> **Directions**
Ignoring the pictures, copy the data exactly.

> **The data**
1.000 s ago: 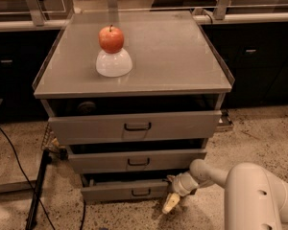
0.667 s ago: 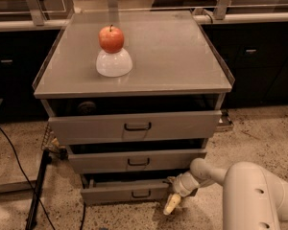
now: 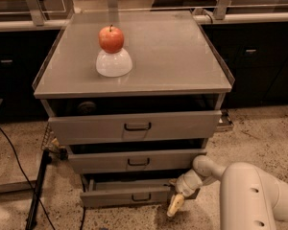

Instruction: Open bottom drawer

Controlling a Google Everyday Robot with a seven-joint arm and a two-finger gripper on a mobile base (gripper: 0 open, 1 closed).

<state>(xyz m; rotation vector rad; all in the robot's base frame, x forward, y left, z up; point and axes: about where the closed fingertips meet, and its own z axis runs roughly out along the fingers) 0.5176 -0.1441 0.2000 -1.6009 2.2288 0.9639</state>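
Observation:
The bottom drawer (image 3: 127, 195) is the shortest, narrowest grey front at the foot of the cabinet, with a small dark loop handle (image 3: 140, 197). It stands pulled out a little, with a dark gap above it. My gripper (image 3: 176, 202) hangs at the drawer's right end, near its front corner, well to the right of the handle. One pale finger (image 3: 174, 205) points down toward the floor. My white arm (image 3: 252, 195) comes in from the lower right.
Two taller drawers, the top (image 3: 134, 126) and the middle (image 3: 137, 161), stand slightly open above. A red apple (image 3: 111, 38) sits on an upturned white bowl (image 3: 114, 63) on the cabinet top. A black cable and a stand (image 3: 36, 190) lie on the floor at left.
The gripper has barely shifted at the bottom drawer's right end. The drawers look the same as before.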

> **Response**
1.000 s ago: 
0.667 s ago: 
now: 

Instruction: Open bottom drawer

Controlling a Google Everyday Robot with a seven-joint arm and a two-finger gripper on a mobile base (gripper: 0 open, 1 closed).

<state>(xyz m; rotation vector rad; all in the robot's base frame, x forward, y left, z up; point and axes: about where the closed fingertips meet, and its own z axis runs roughly out along the fingers) 0.5176 -0.1441 0.2000 -1.6009 2.2288 0.9639</state>
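Observation:
The bottom drawer (image 3: 127, 195) is the shortest, narrowest grey front at the foot of the cabinet, with a small dark loop handle (image 3: 140, 197). It stands pulled out a little, with a dark gap above it. My gripper (image 3: 176, 202) hangs at the drawer's right end, near its front corner, well to the right of the handle. One pale finger (image 3: 174, 205) points down toward the floor. My white arm (image 3: 252, 195) comes in from the lower right.
Two taller drawers, the top (image 3: 134, 126) and the middle (image 3: 137, 161), stand slightly open above. A red apple (image 3: 111, 38) sits on an upturned white bowl (image 3: 114, 63) on the cabinet top. A black cable and a stand (image 3: 36, 190) lie on the floor at left.
The gripper has barely shifted at the bottom drawer's right end. The drawers look the same as before.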

Nothing else remains in this exercise.